Längst näht er nicht mehr alles eigenhändig, längst steht Schuh-Bertl nicht mehr nur im Laden. Dazu hat er auch gar keine Zeit. Er ist ständig unterwegs: Pressearbeit, Messen, Ausstellungseröffnungen. 40 Handwerker arbeiten an seiner Seite, in Deutschland, Italien, Spanien und Rumänien. „Ein guter Schuh braucht nicht teuer sein, wir machen bezahlbare Schuhe, fast für jedermann“, sagt er, und es ist so etwas wie seine Devise: Das Preis-Leistungsverhältnis muss stimmen. Qualität und Maschine sind für ihn dabei kein Widerspruch. Im Gegenteil. In Zeiten, in denen Schuhe billig am Fließband produziert werden, entwickelt er seine Schuhe immer noch selbst und so, dass sie jederzeit und überall repariert werden können. Etwa 400 Euro kostet bei ihm ein Paar, will jemand einen handgenähten Schuh, bekommt er ihn selbstverständlich auch, ab 1000 Euro aufwärts. Eine von Schuh-Bertl’s besonderen Fähigkeiten sind die „one piece“ Schuhe. Aus ganzen Kalbshaxen, die speziell geschlachtet, gewässert und gedehnt werden müssen, stellt er Stiefel her, deren Oberteile jeweils aus einem einzigen Stück Leder genäht sind. 100 Stück hat er davon produziert, sie sind unbezahlbar, und als Zeugen seiner Kunst in den Fachmuseen Deutschlands und Europas zu sehen.
Vor sechs Jahren gab ein Münchner Verlag das Buch „Mein Laden – mein Leben“ heraus. Darin wurden mehr als 20 Geschäfte und Manufakturen aus der bayerischen Hauptstadt porträtiert, darunter auch das Schuhgeschäft in der Kohlstraße. Heute, so glaubt Schuh-Bertl, ist er der einzige von ihnen, der noch existiert. Er schreibt Kinder- und Sachbücher über den bayerischen Haferlschuh, und er trifft sich mit Schuhmachern aus der ganzen Welt. Schuh-Bertl sagt, dass er 365 Tage im Jahr arbeitet – er hat sich der Zeit nicht nur angepasst, sondern er rennt ihr hinterher.

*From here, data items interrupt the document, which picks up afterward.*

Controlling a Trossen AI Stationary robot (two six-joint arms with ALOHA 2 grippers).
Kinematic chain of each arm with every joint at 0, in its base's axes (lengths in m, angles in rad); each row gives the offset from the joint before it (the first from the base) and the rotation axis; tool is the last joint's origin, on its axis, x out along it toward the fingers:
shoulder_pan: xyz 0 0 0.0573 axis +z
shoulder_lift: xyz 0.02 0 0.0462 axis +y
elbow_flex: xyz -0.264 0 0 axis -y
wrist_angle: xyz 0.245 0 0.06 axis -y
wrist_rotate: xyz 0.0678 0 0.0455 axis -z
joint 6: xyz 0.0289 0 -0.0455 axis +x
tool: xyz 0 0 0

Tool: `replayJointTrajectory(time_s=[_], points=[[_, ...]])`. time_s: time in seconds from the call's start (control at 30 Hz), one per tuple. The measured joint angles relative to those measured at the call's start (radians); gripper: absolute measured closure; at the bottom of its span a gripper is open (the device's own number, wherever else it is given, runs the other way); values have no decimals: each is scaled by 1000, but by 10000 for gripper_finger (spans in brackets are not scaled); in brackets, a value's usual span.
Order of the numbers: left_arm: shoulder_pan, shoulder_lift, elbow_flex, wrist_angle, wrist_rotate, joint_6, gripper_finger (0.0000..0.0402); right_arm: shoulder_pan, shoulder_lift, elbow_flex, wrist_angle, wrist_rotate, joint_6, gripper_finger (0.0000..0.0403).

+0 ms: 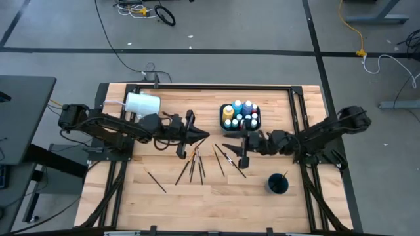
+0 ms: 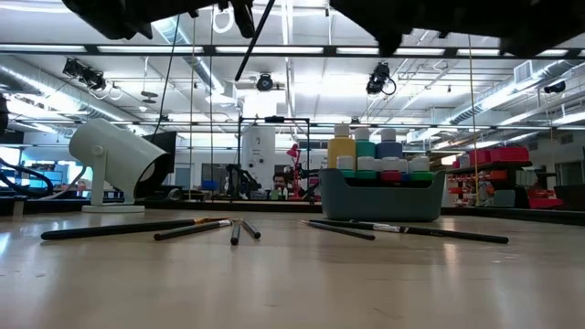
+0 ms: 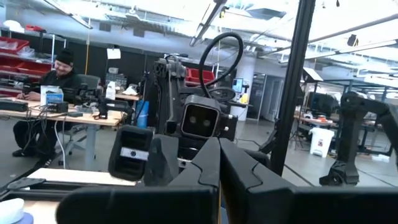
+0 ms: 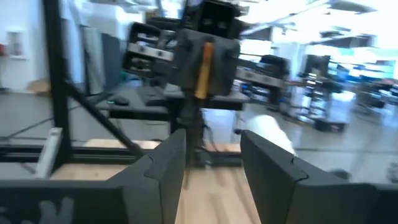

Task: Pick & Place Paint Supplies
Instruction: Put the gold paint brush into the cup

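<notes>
The paint bottles (image 1: 240, 113) stand in a dark caddy (image 2: 384, 196) right of the table's middle. Several dark-handled brushes (image 1: 191, 165) lie flat on the wood in front of it, with one more (image 1: 156, 181) nearer the left. My left gripper (image 1: 200, 136) hovers above the table's middle, pointing right, shut on a brush (image 2: 252, 41). My right gripper (image 1: 226, 148) faces it from the right, open and holding nothing (image 4: 211, 155), above the brushes (image 1: 228, 157). My left gripper holds a thin brush pinched between its two shut fingers, which lie level and point toward the table's right. The brush's orange-brown section (image 4: 202, 62) shows at the fingers. Its dark handle (image 2: 252, 41) slants down below them, lifted clear of the table.
A large white cup (image 1: 142, 103) lies on its side at the far left. A dark cup (image 1: 278, 183) with a brush in it stands near the right front. Bare wood lies along the near edge. A person sits at a desk beyond the table (image 3: 59, 74).
</notes>
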Motion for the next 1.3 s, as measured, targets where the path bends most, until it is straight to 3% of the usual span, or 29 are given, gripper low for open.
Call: replayJointTrajectory(time_s=[0.2,0.4,0.73,0.87,1.1,1.3], points=[[0,0,0,10,-1,16,398,-60,99,141,-32,-65,5,245],[0,0,0,10,1,15,398,-96,140,259,-193,-145,52,245],[0,0,0,-2,1,31,397,-121,139,303,-218,-222,77,247],[0,0,0,-1,-6,49,398,-125,139,303,-219,-224,77,279],[0,0,0,-4,-40,56,397,-126,139,303,-219,-221,48,386],[0,0,0,-7,-33,56,388,-123,138,303,-226,-221,69,381]])
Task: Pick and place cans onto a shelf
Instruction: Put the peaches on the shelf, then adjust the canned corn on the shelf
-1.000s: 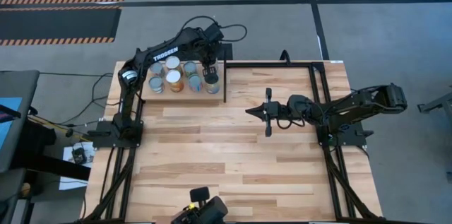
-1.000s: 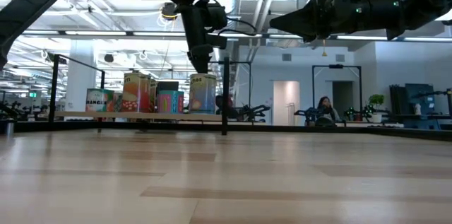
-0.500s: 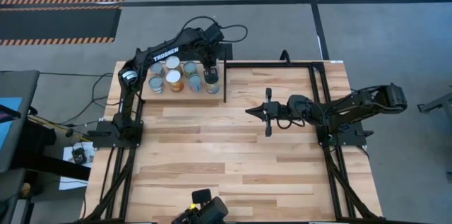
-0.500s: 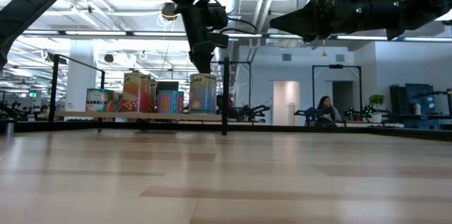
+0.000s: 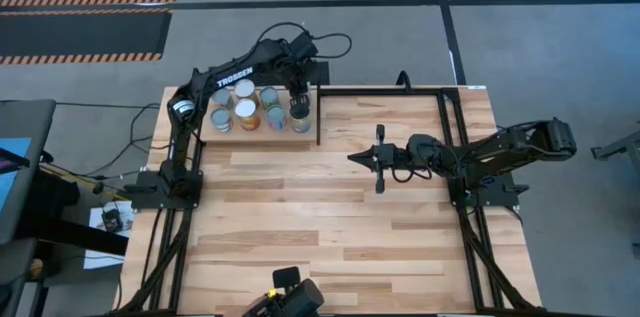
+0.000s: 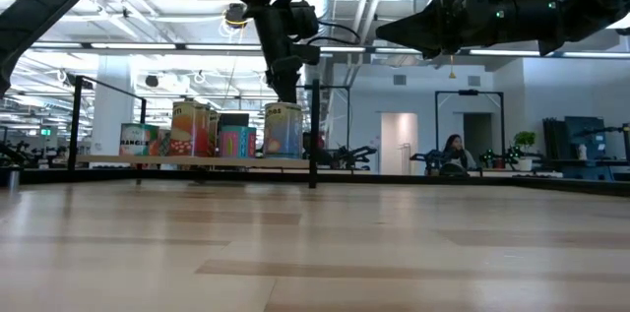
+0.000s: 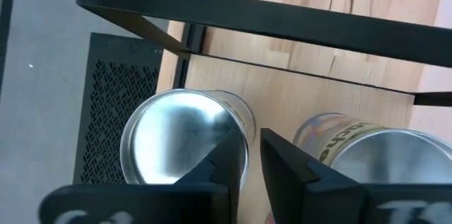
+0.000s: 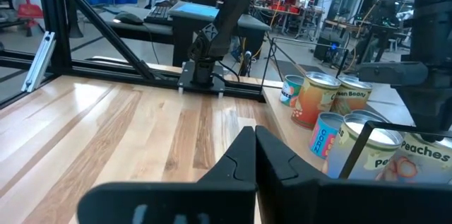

Im Moment aber hat er gerade eine kurze Pause. Er steht in München, vor seinem Laden, es scheint die Sonne und es ist warm. Er trägt eine seiner Lederhosen und dazu ein selbst entworfenes Hemd. Nur an den Füßen trägt er nichts. Barfuß, sagt er, gehe er am liebsten.